=== Work order ===
Starting with the line containing "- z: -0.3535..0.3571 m" and going on through the line containing "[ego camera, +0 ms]", return the lines of the data below exactly, and only those.

[Records provided Boundary: Start]

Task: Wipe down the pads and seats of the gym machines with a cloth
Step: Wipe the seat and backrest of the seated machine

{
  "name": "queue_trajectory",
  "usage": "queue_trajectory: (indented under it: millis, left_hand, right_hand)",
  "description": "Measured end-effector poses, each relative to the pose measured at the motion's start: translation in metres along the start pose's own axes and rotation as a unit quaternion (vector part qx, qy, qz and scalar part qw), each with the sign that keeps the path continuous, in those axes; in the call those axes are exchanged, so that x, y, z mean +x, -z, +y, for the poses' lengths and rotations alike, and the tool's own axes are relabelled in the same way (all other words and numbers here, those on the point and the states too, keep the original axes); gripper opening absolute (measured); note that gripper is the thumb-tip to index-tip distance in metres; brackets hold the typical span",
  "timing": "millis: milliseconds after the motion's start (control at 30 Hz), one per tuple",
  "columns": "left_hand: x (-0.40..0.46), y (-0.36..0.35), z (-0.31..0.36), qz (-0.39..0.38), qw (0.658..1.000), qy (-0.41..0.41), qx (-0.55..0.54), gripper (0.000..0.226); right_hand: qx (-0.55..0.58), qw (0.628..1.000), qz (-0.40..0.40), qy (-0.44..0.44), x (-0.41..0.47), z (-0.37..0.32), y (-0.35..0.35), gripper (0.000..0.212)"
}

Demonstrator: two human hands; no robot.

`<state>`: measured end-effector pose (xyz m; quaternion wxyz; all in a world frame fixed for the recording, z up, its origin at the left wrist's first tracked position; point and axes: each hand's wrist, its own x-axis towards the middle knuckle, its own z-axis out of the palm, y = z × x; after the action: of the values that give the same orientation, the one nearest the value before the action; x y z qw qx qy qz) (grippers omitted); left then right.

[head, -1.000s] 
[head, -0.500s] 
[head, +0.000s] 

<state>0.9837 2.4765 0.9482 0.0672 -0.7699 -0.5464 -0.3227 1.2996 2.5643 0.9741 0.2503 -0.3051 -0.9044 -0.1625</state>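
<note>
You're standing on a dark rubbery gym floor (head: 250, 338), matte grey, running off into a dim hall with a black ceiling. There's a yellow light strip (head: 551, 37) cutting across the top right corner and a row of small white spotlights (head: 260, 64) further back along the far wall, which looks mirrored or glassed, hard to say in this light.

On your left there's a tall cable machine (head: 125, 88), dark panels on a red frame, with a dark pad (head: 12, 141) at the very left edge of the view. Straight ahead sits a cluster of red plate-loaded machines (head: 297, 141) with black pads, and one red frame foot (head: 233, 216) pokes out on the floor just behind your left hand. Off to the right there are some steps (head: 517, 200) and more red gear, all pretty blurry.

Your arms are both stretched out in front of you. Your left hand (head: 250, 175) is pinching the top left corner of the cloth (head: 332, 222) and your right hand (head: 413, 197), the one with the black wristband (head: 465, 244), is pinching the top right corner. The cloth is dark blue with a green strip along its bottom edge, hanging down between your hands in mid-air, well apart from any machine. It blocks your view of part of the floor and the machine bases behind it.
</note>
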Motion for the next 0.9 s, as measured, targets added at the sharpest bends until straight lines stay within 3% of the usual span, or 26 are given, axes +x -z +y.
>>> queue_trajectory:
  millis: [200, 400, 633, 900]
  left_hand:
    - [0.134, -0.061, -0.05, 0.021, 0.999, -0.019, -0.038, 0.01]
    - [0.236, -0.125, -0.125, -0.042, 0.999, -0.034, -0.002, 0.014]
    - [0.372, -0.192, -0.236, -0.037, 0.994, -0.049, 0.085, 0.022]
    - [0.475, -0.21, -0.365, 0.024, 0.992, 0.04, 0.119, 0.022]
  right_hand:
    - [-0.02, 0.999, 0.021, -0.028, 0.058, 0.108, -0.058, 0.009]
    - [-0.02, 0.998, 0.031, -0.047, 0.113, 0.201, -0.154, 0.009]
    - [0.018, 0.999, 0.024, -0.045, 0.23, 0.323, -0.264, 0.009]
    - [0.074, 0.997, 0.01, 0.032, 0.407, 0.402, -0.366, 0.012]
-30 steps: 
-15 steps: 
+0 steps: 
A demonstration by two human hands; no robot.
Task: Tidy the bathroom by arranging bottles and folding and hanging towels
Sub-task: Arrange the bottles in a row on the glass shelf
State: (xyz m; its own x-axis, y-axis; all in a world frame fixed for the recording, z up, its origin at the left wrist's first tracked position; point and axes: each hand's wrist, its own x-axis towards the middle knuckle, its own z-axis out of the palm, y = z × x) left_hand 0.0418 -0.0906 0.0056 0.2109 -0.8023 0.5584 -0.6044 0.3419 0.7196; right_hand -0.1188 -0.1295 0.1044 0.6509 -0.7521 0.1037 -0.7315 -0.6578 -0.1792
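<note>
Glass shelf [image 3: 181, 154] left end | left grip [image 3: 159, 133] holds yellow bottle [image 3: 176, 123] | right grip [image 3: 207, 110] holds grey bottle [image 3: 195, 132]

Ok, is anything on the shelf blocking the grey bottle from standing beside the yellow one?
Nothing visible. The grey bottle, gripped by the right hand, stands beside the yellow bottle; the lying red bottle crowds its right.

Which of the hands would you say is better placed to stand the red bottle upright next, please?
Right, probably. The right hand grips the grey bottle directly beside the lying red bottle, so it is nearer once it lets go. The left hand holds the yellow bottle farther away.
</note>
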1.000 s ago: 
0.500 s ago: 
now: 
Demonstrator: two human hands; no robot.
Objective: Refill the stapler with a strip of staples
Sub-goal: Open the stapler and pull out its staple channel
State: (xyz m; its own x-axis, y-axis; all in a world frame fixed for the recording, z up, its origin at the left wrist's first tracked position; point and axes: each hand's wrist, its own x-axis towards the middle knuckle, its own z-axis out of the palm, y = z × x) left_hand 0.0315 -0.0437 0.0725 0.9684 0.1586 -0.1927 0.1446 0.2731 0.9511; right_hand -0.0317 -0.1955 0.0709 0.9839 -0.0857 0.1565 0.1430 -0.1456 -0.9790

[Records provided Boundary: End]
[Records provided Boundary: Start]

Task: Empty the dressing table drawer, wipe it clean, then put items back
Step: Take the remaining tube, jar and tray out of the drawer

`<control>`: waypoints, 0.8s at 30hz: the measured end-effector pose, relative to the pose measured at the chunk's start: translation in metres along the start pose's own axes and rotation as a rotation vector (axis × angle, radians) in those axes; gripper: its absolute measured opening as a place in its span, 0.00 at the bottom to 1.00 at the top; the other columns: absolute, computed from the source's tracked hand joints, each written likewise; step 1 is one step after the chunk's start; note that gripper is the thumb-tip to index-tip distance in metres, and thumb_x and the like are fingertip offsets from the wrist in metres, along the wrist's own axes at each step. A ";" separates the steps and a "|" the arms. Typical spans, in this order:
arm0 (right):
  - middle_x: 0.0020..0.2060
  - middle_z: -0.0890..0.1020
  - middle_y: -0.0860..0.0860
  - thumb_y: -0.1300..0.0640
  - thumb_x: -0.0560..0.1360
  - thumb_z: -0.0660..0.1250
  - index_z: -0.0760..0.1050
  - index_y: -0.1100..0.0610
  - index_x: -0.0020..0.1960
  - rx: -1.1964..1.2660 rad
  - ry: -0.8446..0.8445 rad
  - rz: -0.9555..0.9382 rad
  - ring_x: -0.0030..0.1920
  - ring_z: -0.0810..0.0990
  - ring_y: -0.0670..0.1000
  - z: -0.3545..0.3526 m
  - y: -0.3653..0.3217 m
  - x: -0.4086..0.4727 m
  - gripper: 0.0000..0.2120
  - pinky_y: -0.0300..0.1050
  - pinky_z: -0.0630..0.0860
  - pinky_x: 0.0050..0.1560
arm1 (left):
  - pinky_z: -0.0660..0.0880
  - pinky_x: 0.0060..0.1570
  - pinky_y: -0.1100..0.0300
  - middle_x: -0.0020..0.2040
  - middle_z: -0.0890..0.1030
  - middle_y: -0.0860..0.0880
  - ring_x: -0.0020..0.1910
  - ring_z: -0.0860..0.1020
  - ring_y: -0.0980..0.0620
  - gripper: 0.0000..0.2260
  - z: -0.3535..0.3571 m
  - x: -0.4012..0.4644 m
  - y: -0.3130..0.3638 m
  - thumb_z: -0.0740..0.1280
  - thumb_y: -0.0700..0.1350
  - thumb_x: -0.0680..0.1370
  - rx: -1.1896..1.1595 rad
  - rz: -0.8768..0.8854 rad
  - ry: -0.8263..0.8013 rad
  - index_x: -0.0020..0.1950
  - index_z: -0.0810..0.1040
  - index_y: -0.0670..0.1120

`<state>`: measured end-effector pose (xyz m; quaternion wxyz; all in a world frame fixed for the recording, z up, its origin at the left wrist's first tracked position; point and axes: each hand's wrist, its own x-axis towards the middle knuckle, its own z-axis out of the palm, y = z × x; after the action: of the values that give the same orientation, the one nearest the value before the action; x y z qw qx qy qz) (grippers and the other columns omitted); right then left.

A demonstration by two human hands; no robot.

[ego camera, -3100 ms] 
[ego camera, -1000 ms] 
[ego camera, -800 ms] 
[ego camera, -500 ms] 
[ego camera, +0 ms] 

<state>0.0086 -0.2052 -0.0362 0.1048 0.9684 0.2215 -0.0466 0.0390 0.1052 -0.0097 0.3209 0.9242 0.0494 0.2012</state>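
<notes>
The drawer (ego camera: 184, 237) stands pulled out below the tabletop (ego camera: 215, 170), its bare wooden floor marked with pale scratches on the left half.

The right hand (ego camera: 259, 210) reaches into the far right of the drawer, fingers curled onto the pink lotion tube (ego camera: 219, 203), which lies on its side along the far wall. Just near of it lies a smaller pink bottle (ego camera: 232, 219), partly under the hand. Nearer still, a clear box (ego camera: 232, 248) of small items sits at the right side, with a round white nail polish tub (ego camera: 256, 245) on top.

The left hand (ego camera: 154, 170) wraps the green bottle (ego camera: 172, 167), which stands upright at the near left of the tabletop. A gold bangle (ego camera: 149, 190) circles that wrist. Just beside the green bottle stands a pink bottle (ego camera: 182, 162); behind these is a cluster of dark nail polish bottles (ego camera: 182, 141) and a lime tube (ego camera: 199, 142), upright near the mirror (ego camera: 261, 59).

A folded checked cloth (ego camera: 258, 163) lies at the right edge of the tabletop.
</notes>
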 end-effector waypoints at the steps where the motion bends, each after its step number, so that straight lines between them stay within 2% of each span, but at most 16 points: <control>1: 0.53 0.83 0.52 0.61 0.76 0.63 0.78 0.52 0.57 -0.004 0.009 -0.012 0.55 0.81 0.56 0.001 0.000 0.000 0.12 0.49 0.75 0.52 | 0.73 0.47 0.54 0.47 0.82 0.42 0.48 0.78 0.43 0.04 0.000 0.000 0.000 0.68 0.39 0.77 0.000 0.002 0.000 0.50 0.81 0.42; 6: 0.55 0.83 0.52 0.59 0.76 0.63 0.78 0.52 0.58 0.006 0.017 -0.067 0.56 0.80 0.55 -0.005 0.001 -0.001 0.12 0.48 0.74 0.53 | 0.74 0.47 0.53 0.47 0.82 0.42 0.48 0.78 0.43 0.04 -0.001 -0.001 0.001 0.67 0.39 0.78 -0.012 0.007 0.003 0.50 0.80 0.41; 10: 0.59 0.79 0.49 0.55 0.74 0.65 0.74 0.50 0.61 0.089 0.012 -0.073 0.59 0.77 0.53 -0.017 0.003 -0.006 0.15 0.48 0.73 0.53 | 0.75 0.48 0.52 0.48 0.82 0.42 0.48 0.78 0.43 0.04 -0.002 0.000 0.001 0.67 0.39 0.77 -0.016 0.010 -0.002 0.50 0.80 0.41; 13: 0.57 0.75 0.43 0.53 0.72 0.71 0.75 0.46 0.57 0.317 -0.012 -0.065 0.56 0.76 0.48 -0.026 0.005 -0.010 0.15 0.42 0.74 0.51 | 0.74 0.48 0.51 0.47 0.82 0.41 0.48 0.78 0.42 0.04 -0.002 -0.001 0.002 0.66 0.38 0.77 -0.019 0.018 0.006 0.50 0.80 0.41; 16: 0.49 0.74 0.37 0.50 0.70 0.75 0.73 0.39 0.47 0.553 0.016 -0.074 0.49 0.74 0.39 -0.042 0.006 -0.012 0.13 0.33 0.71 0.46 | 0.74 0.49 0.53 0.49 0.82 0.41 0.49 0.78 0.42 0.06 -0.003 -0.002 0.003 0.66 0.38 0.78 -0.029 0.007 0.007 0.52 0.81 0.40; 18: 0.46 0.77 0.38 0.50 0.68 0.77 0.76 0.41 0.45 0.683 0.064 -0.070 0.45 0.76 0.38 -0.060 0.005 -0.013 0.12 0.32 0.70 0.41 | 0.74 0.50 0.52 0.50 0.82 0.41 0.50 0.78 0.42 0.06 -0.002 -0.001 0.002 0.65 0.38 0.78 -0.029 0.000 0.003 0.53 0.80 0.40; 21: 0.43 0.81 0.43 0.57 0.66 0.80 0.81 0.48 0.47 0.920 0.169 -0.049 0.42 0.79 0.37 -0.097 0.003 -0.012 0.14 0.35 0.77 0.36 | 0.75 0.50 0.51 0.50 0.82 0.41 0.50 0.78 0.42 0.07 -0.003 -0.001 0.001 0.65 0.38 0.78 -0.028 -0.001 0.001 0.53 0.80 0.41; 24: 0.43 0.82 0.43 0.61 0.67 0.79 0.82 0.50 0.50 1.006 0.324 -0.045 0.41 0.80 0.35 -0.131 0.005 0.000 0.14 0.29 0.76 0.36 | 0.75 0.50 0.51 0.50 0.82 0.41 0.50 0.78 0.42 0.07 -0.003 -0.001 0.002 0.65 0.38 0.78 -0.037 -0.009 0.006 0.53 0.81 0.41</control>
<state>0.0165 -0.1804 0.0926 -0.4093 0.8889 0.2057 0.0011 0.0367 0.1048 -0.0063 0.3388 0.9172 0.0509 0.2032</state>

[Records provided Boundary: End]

=== Result for this exercise ===
  - z: -0.3535..0.3571 m
  - x: -0.4012..0.4644 m
  - y: -0.3130..0.3638 m
  - thumb_z: -0.0740..0.1280
  - thumb_y: -0.0700..0.1350
  - thumb_x: -0.0680..0.1370
  - rx: -1.1896..1.1595 rad
  - rz: -0.8768..0.8854 rad
  - ry: -0.8263..0.8013 rad
  - index_x: -0.0020..0.1950
  - index_z: -0.0810..0.1040
  - index_y: -0.0670..0.1120

`<state>`: measured end-effector pose (xyz m; quaternion wxyz; all in a world frame fixed for the recording, z up, its origin at the left wrist's first tracked position; point and axes: each hand's wrist, its own x-axis towards the middle knuckle, its own z-axis out of the palm, y = z × x; after the action: of the values that give the same orientation, the one nearest the value before the action; x y z qw qx qy qz) (grippers and the other columns omitted); right then left.

A demonstration by two human hands; no robot.

[ego camera, -3100 ms] 
[ego camera, -1000 ms] 
[ego camera, -800 ms] 
[ego camera, -500 ms] 
[ego camera, +0 ms] 

No further output is needed.